Dary niedoskonałości
Jedna z moich ulubionych myśli przewodnich, którą zrozumiałam stosunkowo niedawno jest to, że perfekcjonizm to najprostsza droga do bycia nieszczęśliwym. Przez długi czas wydawało mi się, że dążenie do absolutnej doskonałości, drobiazgowość i ciągłe pilnowanie się w obawie przed popełnieniem błędu to domena pracowitych ludzi sukcesu. Jednak im dłużej stosowałam to podejście w praktyce, tym silniej czułam, że coś tu jednak jest nie tak. Ciągle zamartwiałam się tym, że ja i to co robię nie jest wystarczająco dobre. Zamiast motywować, popychało mnie w poczucie beznadziei i w efekcie w bierność. Bo za cokolwiek bym się nie zabrała i tak nie miałam szans na perfekcję.
Ja miałam to szczęście, że trafiłam na cudownych ludzi, którzy uświadomili mi błędy w moim podejściu i pomogli mi wejść na ścieżkę zmiany. Wiem, że przede mną jeszcze długa droga, jednak mam poczucie tego, że zmierzam w dobrym kierunku. Jednocześnie wiem też, że wiele osób wciąż zmaga się z chorobliwym perfekcjonizmem, który zakorzeniony gdzieś głęboko w nas nie pozwala w pełni rozwinąć skrzydeł. Czasem brakuje nam bodźca, inspiracji, czy też logicznego powodu, żeby coś w sobie zmienić. Dlatego też bardzo chcę przedstawić Wam książkę Brene Brown „Dary Niedoskonałości”, którą miałam okazję przeczytać w ostatnich dniach.
O autorce
Brené Brown to jedna z moich ulubionych autorek. O jednej z jej książek pisałam już zresztą wcześniej – <klik>. Amerykańska pisarka, badaczka, profesor uniwersytetu w Houston. Konkretny, analityczny umysł który postanowił zająć się badaniem tego, czego badać nie chciał nikt. Autorka musiała przejść długą drogę przemiany osobistej, by móc teraz mówić i pisać o tym, czego dotyczą jej badania – o wstydzie, wrażliwości, perfekcjonizmie. Przy czym każda jej książka okraszona jest przykładami z życia z ogromną dawką poczucia humoru i dystansu do siebie. Jej przemów publicznych mogłabym słuchać bez końca.
Życie całym sercem
Podtytuł książki o której dziś piszę brzmi „Jak przestać się przejmować tym, kim powinniśmy być, i zaakceptować to, kim jesteśmy”. „Dary Niedoskonałości” uświadamiają nam, że przeciwieństwem perfekcjonizmu wcale nie jest niedoskonałość i bezwartościowość których tak bardzo się boimy. Wręcz przeciwnie – po drugiej stronie stoi raczej życie całym sercem, pełne odwagi, współodczuwania, wrażliwości i więzi z innymi ludźmi. Jeśli wciąż uparcie dążymy do nieistniejących ideałów, to zawsze będziemy oglądać świat z perspektywy niedostatku. Niestety istnieje także spora szansa, że najbardziej nieidealnym elementem życiowej układanki okażemy się wtedy być my sami.

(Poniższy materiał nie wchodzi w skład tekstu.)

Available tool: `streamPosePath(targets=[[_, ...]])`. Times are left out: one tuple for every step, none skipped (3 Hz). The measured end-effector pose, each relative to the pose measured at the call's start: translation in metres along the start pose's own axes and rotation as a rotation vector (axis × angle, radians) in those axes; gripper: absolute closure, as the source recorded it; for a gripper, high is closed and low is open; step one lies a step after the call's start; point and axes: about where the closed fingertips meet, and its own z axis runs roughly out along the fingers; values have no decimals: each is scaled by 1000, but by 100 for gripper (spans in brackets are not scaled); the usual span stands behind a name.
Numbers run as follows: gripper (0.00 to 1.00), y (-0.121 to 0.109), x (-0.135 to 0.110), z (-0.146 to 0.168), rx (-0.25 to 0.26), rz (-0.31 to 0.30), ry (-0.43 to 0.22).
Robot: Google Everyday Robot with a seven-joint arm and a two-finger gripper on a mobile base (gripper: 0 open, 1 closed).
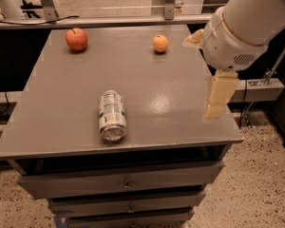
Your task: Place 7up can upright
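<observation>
- Cam view: 7up can (112,115) lies on its side, front-centre of matte grey table (180,80); silver cylinder w/ green marks, shiny end facing front.
- Round red apple (76,39) back left, orange fruit (160,43) back right.
- My gripper (218,99), cream plastic, over right edge, apart from can; open/closed: can't tell.

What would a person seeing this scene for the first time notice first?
The big white arm fills the upper right, and its gripper hangs over the right edge of the grey table. Next comes the 7up can, lying on its side near the front edge, one shiny end toward the camera. A red apple and a small orange fruit sit at the far side.
</observation>
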Motion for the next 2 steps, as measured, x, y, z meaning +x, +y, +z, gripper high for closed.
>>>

Jeśli w naszej psychice zakodowane jest hasło o tym, że nie jesteśmy wystarczająco dobrzy, wartościowi, to zawsze będziemy porównywać się do innych. I będziemy się czuli gorsi. Tymczasem w życiu nie chodzi o to, kim powinniśmy być, a raczej o to, jacy naprawdę jesteśmy. Na początku potrzeba jednak trochę odwagi, by odsłonić się przed innymi i być sobą. Ze wszystkimi wadami i niedoskonałościami. Co nam w tym pomoże? Bycie dobrym dla siebie (więcej o tym w książce Kristin Neff: <klik>), kultywowanie poczucia sprawczości i siły, praktyka wdzięczności, podążanie za intuicją, rozwijanie kreatywności, zaangażowanie w aktywności przynoszące radość, a także spokój i wyciszenie. O wszystkim tym przeczytasz w kolejnych rozdziałach książki.
Itrowertyczna skłonność do perfekcjonizmu
Dotarłam niedawno do informacji na temat tego, że pogoń za ideałami ma spory związek z wrażliwością, empatią i introwertyzmem. Mówiąc krótko, jesteśmy dobrym materiałem na perfekcjonistów, bo wymagamy od siebie bardzo dużo, a dodatkowo z łatwością dostrzegamy niedociągnięcia we wszystkim co nas otacza. Dlatego całym sercem polecam „Dary niedoskonałości” i całą twórczość Brené Brown właśnie nam, introwertykom. Lektura nie jest długa, a wnosi naprawdę wiele inspirującej treści, z którą warto się zapoznać.